Introduction to NoSQL

What is NoSQL?

In the ever-evolving landscape of data management, NoSQL databases have emerged as a powerful alternative to traditional relational database systems. As organizations generate and process increasing volumes of diverse data, the need for flexible, scalable, and high-performance database solutions has become more critical than ever. This is where NoSQL databases come into play.

NoSQL, often termed as “not only SQL” or “non-SQL,” is a database design approach that allows for the storage and querying of data outside the traditional frameworks used in relational databases.

While NoSQL can handle data typically managed by relational database management systems (RDBMS), it organizes this data differently than an RDBMS. The choice between using a relational or non-relational database depends heavily on the specific context and use case.

Instead of the conventional tabular structure found in relational databases, NoSQL databases store data in a single data structure, such as a JSON document. This non-relational design doesn’t require a fixed schema, offering the ability to rapidly scale and manage large, often unstructured data sets.

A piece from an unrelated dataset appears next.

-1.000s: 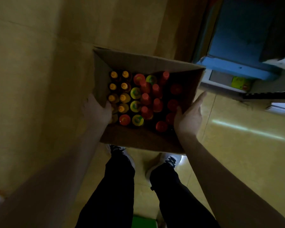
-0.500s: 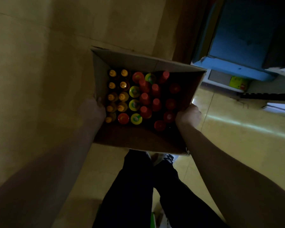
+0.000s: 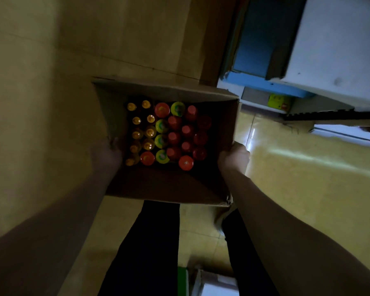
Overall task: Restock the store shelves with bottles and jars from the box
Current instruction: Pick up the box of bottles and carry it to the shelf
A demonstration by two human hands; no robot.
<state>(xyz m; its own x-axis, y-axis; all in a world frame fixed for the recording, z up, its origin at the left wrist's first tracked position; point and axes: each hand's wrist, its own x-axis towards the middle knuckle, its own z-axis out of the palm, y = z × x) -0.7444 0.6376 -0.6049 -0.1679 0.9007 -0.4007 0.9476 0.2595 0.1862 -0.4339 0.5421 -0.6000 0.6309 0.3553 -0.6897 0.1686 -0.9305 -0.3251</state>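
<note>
An open cardboard box (image 3: 162,184) hangs in front of me above the floor, held between both hands. My left hand (image 3: 106,155) grips its left wall and my right hand (image 3: 234,157) is closed on its right wall. Inside stand several bottles seen from above: small orange-capped ones (image 3: 141,133) on the left, yellow-green lids (image 3: 161,126) in the middle, and red-capped ones (image 3: 187,133) on the right. The scene is dim.
A yellowish tiled floor (image 3: 307,189) lies below. A blue and white cabinet or freezer (image 3: 297,60) stands at the upper right with a yellow sticker (image 3: 279,102). My dark-trousered legs (image 3: 149,242) are under the box. A green and white item (image 3: 201,283) lies near my feet.
My right hand went from open flat against the box's side to closed on its wall. The box has been lifted and carried, and my legs have stepped beneath it.
</note>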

NoSQL databases are also a form of distributed databases, meaning that data is replicated and stored across multiple servers, whether remote or local. This distribution ensures data availability and reliability, so even if part of the database goes offline, the remaining parts can continue to function.

Brief History

Pre-2000s: The Rise of Relational Databases

Before NoSQL, relational databases (RDBMS) like Oracle, MySQL, and SQL Server dominated the data storage landscape. These databases used structured schemas and SQL for data management.

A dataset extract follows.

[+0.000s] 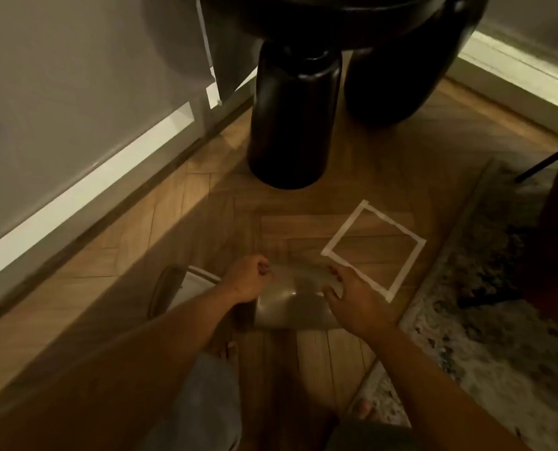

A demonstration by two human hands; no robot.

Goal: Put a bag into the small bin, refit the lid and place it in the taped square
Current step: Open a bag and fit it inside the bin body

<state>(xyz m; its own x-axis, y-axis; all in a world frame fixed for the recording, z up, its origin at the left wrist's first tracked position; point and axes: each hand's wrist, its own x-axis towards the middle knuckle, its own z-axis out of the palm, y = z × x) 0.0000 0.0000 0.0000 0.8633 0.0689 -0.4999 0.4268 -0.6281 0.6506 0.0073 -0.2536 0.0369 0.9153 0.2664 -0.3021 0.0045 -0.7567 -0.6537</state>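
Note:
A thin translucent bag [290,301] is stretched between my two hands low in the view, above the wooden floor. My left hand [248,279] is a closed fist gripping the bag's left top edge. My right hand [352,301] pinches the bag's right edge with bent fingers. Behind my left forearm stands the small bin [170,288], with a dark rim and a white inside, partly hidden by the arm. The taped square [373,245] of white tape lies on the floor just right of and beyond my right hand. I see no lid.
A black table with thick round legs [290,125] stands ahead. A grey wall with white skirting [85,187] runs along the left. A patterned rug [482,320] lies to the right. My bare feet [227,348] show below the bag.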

Late 1990s to Early 2000s: The Emergence of Web 2.0

The growth of Web 2.0 companies like Google, Amazon, and Facebook created challenges for traditional databases. These companies needed to store and process large volumes of unstructured and semi-structured data while ensuring high availability and scalability.

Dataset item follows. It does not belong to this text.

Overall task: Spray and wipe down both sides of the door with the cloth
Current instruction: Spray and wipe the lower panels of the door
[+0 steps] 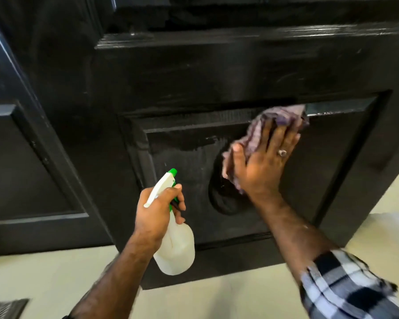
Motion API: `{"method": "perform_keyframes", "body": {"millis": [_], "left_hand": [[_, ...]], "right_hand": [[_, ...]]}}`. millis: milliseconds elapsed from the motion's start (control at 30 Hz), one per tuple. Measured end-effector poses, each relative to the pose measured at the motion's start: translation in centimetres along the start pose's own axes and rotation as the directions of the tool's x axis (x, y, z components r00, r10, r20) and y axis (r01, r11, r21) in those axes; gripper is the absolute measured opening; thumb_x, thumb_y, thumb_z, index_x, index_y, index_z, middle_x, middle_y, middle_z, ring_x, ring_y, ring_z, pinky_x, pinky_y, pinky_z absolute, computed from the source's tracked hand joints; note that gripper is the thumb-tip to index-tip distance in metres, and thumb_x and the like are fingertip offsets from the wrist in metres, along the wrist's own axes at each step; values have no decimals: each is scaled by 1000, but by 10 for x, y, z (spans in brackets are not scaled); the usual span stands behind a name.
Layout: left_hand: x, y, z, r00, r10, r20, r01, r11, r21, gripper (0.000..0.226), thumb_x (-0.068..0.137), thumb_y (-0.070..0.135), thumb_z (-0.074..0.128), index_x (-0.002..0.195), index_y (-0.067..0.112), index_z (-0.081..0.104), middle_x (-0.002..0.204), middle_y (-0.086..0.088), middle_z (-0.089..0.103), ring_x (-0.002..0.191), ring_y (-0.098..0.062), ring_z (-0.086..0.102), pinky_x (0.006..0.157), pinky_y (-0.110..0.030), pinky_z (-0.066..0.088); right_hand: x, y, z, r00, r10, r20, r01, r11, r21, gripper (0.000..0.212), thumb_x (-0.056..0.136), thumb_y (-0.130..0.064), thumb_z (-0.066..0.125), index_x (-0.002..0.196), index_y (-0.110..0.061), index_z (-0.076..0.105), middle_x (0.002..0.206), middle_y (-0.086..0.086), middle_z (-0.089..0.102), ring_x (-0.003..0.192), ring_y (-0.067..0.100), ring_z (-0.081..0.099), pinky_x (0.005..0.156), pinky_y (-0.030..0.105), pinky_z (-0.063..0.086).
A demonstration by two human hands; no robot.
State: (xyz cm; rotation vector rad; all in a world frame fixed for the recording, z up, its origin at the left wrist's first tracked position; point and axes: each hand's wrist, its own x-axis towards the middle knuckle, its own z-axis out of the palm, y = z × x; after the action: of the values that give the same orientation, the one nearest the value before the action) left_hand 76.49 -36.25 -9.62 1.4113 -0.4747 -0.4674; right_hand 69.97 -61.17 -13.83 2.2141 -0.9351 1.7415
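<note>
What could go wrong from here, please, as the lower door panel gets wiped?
The right hand presses the checked purple cloth flat with straight fingers, so it may slip out. The left hand holds the white spray bottle with green nozzle close to the black panelled door, so it might knock the paint.

Glossy black paint on the door (216,72), brush-grain showing through, with wet streaks shining across the recessed panel. Pressed flat against it, the cloth (262,132) is soft woven fabric, checked in dull purple and pale tones, crumpled and matt. Near left, the spray bottle (177,247) is cloudy white plastic, smooth and semi-matt, with a bright green plastic nozzle tip. A metal ring (282,152) glints. Near right, the sleeve (345,286) is soft plaid cloth. The floor (44,277) looks pale and matt.
</note>
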Motion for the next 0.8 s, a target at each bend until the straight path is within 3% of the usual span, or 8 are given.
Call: {"method": "perform_keyframes", "body": {"millis": [100, 200, 300, 467, 533, 600, 667, 800], "left_hand": [[11, -3, -9, 998, 2, -63, -3, 1000, -20, 37, 99, 10, 66, 67, 26, 74, 71, -20, 61, 52, -28, 48, 62, -42, 48], [20, -10, -21, 993, -34, -117, 29, 999, -42, 16, 98, 14, 69, 102, 19, 54, 72, -15, 66, 51, -24, 55, 56, -39, 50], [19, -14, -33, 997, 4, -78, -3, 1000, 9, 16, 99, 13, 66, 85, 12, 57, 71, -18, 63, 53, -30, 52, 59, -41, 49], [22, -29, -52, 1000, 1, -27, 2, 994, 112, 36, 91, 30, 69, 76, -3, 62, 65, -18, 60, 52, -35, 54, 62, -40, 51], [23, -28, -53, 999, 8, -35, -4, 994, 112, 41, 90, 30, 69, 76, -7, 58, 61, -16, 56, 51, -32, 52, 60, -40, 51], [24, -24, -56, 997, 26, -78, -20, 997, 80, 33, 95, 20, 68, 75, -3, 56, 60, -14, 55, 51, -28, 51, 58, -40, 52], [25, -19, -63, 990, 13, -139, -10, 1000, 27, 16, 98, 14, 66, 86, 13, 55, 60, -8, 61, 53, -25, 54, 58, -39, 52], [26, -17, -85, 984, -1, -179, -11, 997, -70, 20, 97, 15, 68, 103, 26, 53, 66, 0, 69, 63, -22, 61, 59, -39, 53]], "right_hand": [[-11, -68, 14, 958, -287, 26, 284, 955, 85, 78, 106, -57, 56, 164, -8, 37, 170, 30, 20, 158, 59, 14, 129, 69, 9], [-79, -53, 24, 775, -619, 124, 609, 785, 114, 71, 105, -54, 63, 162, -16, 44, 172, 19, 30, 159, 46, 25, 128, 65, 24], [-103, 7, 16, 650, -738, 182, 740, 669, 65, 72, 100, -47, 71, 162, -19, 47, 172, 12, 35, 160, 41, 29, 126, 67, 25], [-31, -19, -2, 948, -304, 88, 310, 949, -56, 75, 105, -54, 60, 162, -7, 44, 168, 30, 33, 157, 60, 19, 128, 71, 13], [0, -73, 1, 987, -155, 43, 155, 988, 9, 79, 107, -56, 54, 164, -3, 36, 169, 35, 22, 156, 63, 14, 129, 71, 9], [-1, -117, 11, 970, -238, 43, 235, 970, 69, 76, 108, -54, 53, 164, -5, 36, 169, 32, 18, 157, 60, 15, 129, 70, 10], [-33, -128, 22, 870, -489, 63, 480, 869, 117, 71, 109, -52, 55, 163, -9, 39, 170, 26, 22, 158, 53, 22, 129, 68, 18], [-98, -58, 23, 511, -830, 224, 837, 540, 92, 79, 106, -48, 63, 170, -17, 28, 177, 15, 21, 162, 39, 23, 130, 62, 21]]}}
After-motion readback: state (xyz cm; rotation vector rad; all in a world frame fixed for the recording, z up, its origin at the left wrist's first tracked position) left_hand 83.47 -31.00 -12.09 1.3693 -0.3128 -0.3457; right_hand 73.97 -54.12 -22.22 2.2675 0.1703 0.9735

1998: The term NoSQL Introduced

Carlo Strozzi named his lightweight, open source “relational” database which was not using SQL as a NoSQL.

2000s: The Birth of NoSQL

In response to these challenges in large volumes of data, new types of databases emerged. Google introduced Bigtable in 2004 (made publicly available in 2015), a distributed storage system designed to handle large-scale data. Amazon launched Dynamo in 2007 (which later become DynamoDB in 2012), a key-value store that prioritized availability and scalability. These systems laid the groundwork for NoSQL databases.

2009: The Term 'NoSQL' Gains Popularity

The term “NoSQL” was popularized in 2009 by Johan Oskarsson during a meetup to discuss open-source, non-relational databases. The term initially meant “No SQL,” but it quickly evolved to mean “Not Only SQL,” reflecting the flexibility of these databases in handling various data models.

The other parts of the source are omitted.